In the end, the answer came to the counter where I worked when another customer decided not to buy some Crayola air dry clay. I thought that I would give that a shot.
It not only worked out perfectly, but it only took about an hour to sculpt and paint. Drying took several hours in the oven. It ended up being just under 12" in length.
I'm not sure that I'll need to give it any glamour or glitter. But I will definitely seal it with a semi-gloss clear coat.
Who'd have thought that it would be so easy to make a Unicorn Horn?
Here are the basic instructions...
To make the unicorn horn, you will need to roll out the sculpey into a tapered, snake-like length of about 12-14 inches or 35 cm. and 1 1/4 inch or 3 cm thick. I have been using Sculpey Ultra Light on the last couple of horns. It is lighter weight, yet more flexible and shatter-proof than regular Sculpey or Super Sculpey. But it bakes the same way, using the package instructions.
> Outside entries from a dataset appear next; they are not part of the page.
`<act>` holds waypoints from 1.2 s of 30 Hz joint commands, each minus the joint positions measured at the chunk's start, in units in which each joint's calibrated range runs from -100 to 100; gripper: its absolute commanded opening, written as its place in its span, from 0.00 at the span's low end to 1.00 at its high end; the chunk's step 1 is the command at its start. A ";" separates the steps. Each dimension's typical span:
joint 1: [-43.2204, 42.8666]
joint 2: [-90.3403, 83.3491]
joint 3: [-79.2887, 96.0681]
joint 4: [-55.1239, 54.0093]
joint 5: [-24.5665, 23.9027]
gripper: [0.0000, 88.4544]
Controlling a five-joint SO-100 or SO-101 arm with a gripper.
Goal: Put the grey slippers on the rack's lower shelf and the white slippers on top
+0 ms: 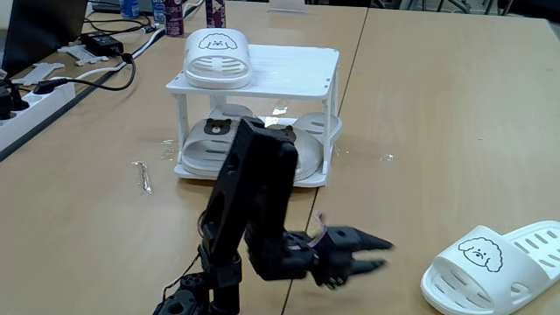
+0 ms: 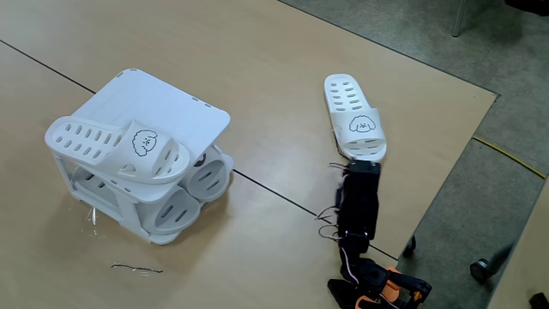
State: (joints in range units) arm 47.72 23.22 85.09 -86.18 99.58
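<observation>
The white rack [image 1: 293, 66] [image 2: 163, 103] stands on the wooden table. One white slipper [image 1: 217, 57] [image 2: 120, 146] with a dog face lies on its top tier, at the left in a fixed view. Both grey slippers [image 1: 210, 140] [image 2: 210, 176] with bear faces lie side by side on the lower shelf [image 1: 254, 179]. A second white slipper [image 1: 494, 267] [image 2: 353, 116] lies on the table away from the rack. My gripper [image 1: 376, 254] [image 2: 362, 165] hovers low, pointing at that slipper and just short of its near end, fingers slightly apart and holding nothing.
A power strip [image 1: 35, 96], black cables and bottles [image 1: 175, 13] sit at the back left of the table. A thin bent wire [image 1: 142, 175] [image 2: 137, 269] lies in front of the rack. The table edge [image 2: 446, 180] runs close behind the loose slipper.
</observation>
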 commanded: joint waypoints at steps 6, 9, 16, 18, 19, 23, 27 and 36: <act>8.29 5.35 -16.30 -0.53 0.42 0.14; 7.88 8.04 -21.98 -0.36 0.42 0.21; 5.99 15.11 -37.23 6.28 0.42 0.24; 5.08 15.28 -43.99 12.50 0.42 0.24; 4.75 15.28 -47.33 15.86 0.42 0.24; 3.52 17.63 -62.76 29.23 0.42 0.24; 2.20 23.44 -75.39 33.98 0.42 0.22; 1.54 13.17 -96.77 56.24 0.42 0.01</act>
State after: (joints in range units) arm 48.16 50.19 -1.17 -41.29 99.58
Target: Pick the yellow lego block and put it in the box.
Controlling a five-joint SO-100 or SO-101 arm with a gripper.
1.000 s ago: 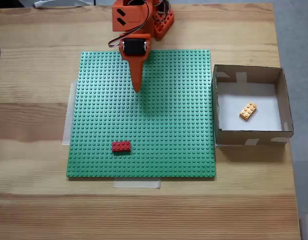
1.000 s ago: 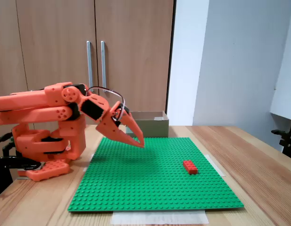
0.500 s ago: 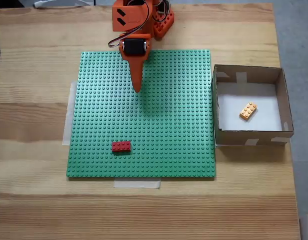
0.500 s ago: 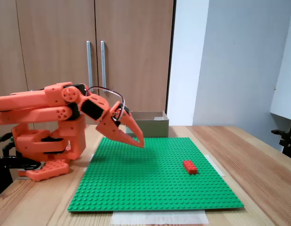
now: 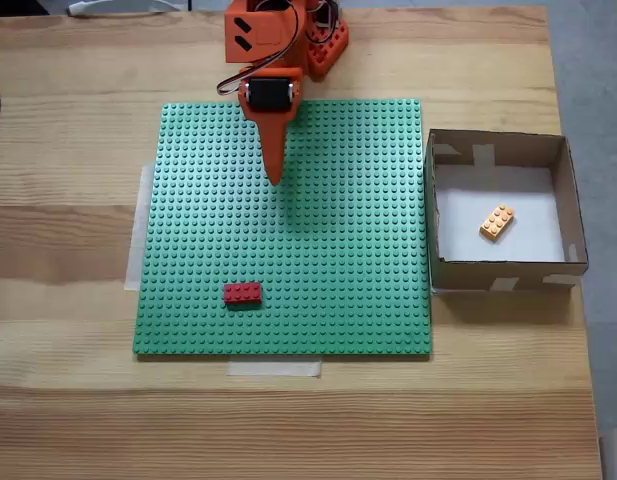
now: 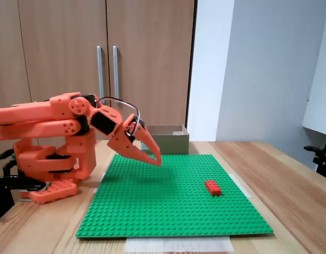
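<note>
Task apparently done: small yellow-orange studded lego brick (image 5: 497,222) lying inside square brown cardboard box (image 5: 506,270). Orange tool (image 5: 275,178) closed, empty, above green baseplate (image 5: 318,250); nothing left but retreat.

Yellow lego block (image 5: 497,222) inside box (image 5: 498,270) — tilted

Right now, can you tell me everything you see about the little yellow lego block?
The yellow lego block is a small yellow-orange plastic brick with two rows of four round studs facing up. It lies flat on the white floor of the box, a shallow brown cardboard one with tape patches, to the right of the green baseplate in the fixed view from above. It sits turned at a slant, a bit right of the middle, touching none of the walls. Only the floor touches it; the pincer is away over the baseplate.
</note>
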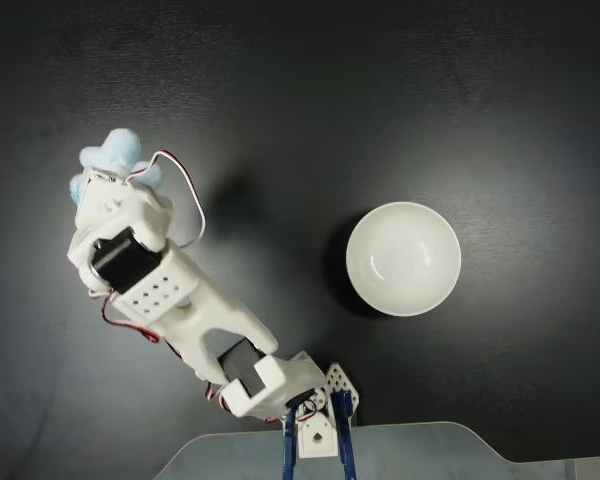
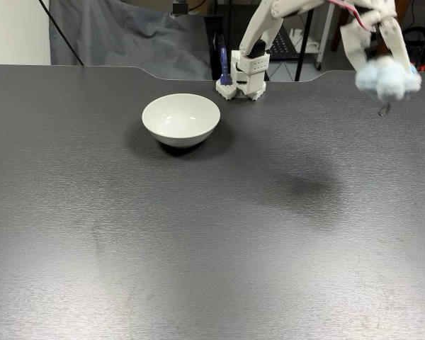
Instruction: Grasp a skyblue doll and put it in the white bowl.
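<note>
Item: skyblue doll [image 2: 389, 76], pinched in the fingers of the gripper [image 2: 387, 69], held in the air well clear of the dark counter [image 2: 198, 248], its small metal clip dangling below. Item: white bowl [image 2: 180, 119], empty, upright, well apart from the doll. Step in hand: carry. Recommended handling: keep the pinch firm, travel high, centre over the bowl before lowering, release low inside the rim.

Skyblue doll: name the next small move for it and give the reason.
Probably swing the arm sideways toward the white bowl. The tool is shut on the skyblue doll, which hangs above the table, clear of its shadow, and the bowl sits empty well off to the left in that fixed view.
</note>
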Tool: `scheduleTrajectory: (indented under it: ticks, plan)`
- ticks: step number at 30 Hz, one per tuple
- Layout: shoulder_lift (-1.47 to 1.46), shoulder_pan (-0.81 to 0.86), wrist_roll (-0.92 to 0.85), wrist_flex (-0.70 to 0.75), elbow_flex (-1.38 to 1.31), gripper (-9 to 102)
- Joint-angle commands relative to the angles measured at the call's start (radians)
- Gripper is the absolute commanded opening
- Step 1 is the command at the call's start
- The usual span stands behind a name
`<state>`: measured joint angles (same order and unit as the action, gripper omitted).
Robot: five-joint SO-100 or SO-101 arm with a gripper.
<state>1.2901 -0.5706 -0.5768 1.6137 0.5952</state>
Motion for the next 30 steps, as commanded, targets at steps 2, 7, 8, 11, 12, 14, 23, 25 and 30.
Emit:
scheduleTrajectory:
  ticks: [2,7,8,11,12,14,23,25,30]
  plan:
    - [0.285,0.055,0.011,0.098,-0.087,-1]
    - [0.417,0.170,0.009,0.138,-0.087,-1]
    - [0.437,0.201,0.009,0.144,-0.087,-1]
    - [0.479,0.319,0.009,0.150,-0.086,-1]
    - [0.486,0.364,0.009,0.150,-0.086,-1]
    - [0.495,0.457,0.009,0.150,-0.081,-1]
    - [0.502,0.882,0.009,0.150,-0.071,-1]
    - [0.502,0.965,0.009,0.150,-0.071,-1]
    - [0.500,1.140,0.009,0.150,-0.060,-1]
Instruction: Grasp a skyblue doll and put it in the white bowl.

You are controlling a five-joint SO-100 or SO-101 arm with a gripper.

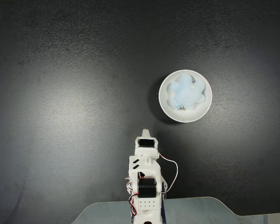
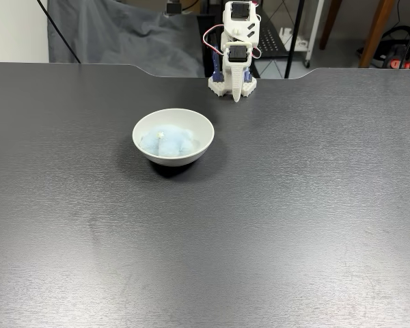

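Skyblue doll (image 1: 188, 93) lying inside white bowl (image 1: 168, 102), filling most of it; small metal ring showing at doll's near edge in the fixed view from above. Bowl sitting on dark table (image 2: 273, 225). Gripper (image 2: 236, 96) folded back at arm base, well apart from bowl; jaws looking closed, holding nothing.

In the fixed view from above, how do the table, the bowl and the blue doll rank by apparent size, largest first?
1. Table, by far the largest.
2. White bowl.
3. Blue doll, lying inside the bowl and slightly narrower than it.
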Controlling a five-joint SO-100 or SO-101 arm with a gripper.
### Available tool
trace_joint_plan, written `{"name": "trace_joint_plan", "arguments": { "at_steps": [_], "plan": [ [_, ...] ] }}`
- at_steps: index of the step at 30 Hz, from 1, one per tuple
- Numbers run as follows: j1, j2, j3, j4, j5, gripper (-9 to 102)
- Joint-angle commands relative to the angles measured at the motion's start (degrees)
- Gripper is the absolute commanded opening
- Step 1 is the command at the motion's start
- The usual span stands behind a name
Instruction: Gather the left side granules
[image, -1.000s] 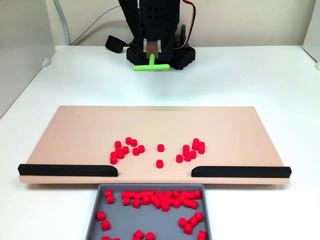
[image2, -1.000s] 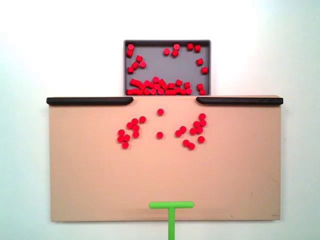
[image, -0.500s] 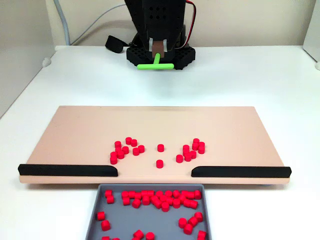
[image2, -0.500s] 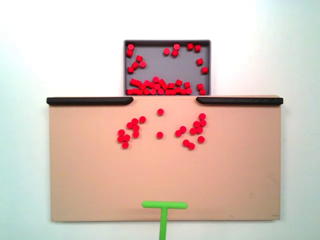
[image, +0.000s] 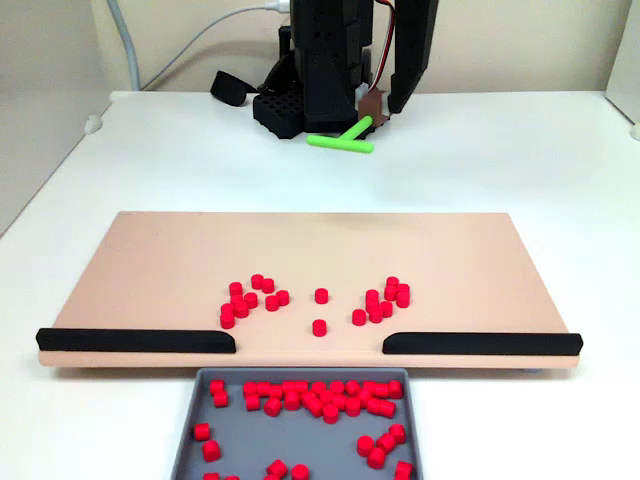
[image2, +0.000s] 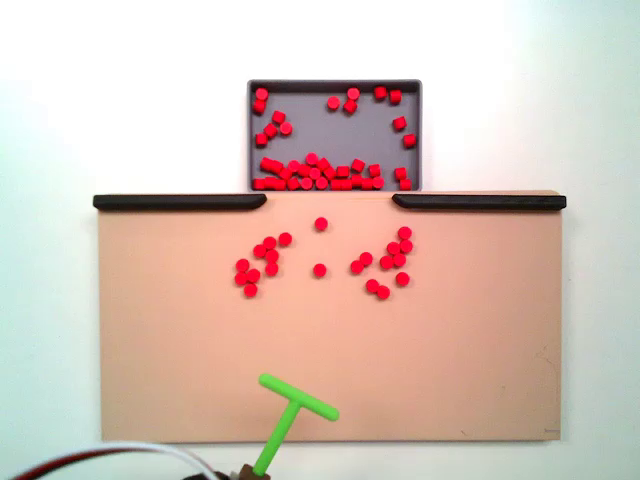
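Basically, the granules (image2: 260, 263), a loose clump of about nine small red cylinders, lie on the tan board (image2: 180, 340) a bit left of its middle in the top-down fixed view, near the far edge. In the front fixed view the same granules (image: 250, 298) sit left of centre, close to the board's near edge. A second clump (image2: 385, 262) lies at 3 o'clock from them, and two single pellets (image2: 320, 247) sit between the two groups.

At 12 o'clock from the granules in the top-down view run the black left rail (image2: 180, 201) and right rail (image2: 478, 201), with a gap between them opening onto the grey tray (image2: 335, 86), which already holds many red pellets.

At 6 o'clock from the granules, near the board's lower edge, is the green T-stick (image2: 292, 413), tilted, its crossbar pointing toward 11 o'clock. In the front view the T-stick (image: 345, 138) hangs off the gripper (image: 368, 108), above the white table (image: 120, 160) and well apart from the board. The jaws look clamped on the stem, not spread.

Judgement: the granules look light, hard and smooth, so they will likely roll and scatter if hit fast. Pinching them is no use; sweep them with the crossbar's flat side, setting it down just behind the clump at its 6–7 o'clock and pushing toward the gap. Sweep not yet begun.
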Motion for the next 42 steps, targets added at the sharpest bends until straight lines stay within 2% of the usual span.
{"name": "trace_joint_plan", "arguments": {
  "at_steps": [1,9,17,28,42],
  "plan": [
    [-0.62,-3.08,-3.69,-0.26,10.72,0],
    [-5.19,-15.03,-15.03,-0.26,31.82,0],
    [-9.58,-27.07,-29.18,-0.26,45.62,0],
    [-12.74,-34.98,-38.58,-0.26,54.05,0],
    [-12.22,-43.95,-47.02,-0.26,60.73,0]
  ]
}}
You may want to use some latex or vinly gloves to reduce/prevent fingernail gouges or fingerprints. Gently pull one end of the snake and twist until you have a somewhat narrow end or point. Then softly twist the length of the snake like a corkscrew until you have the desired amount of angled ridges. To prevent fingerprints, you can use latex gloves or a soft cloth to hold the snake as you twist in the ridges. You can mix in few drops of baby oil to soften the clay, if it is too stiff for twisting. It may take a couple of tries to get a pleasant result. Don't give up!
Once you have twisted the horn, take the same soft cloth to rest it upon for the baking process to prevent the clay from settling/flattening on one side.
When the horn is baked, you should give it a quick sanding to reduce any imperfections or fingerprints. Then you can paint it.
I did a base coat of black acrylic paint. Then I did a dark brown, slightly transparent, thinned with water so that some of the black still shows through the brown. After that, I did a light brown/tan layer of color with a sponge and let that dry. The final coat was a light ivory with a sponge as well. The sponge was used lightly on the raised surfaces of the ridges, leaving the recessed crevices dark for contrast. The sponges that I use are cut-up chunks of upholstery foam(couch cushion type). It has a great texture for most paint work that I do and gives a nice, natural-looking result.
If you want a practically invisible way to mount it, use some clear, vinyl sheeting(The kind used for convertible top windows and rain slickers) cut to about a 2-inch by 24 inch strip. Then cut a hole in the center that is slightly smaller than the widest end of the Unicorn Horn. Poke the horn through the hole until it is snug.(Nearly all the way through) Then tack it in place with some hot glue. You can then adjust it as a headband for either you or your fashion-forward critter.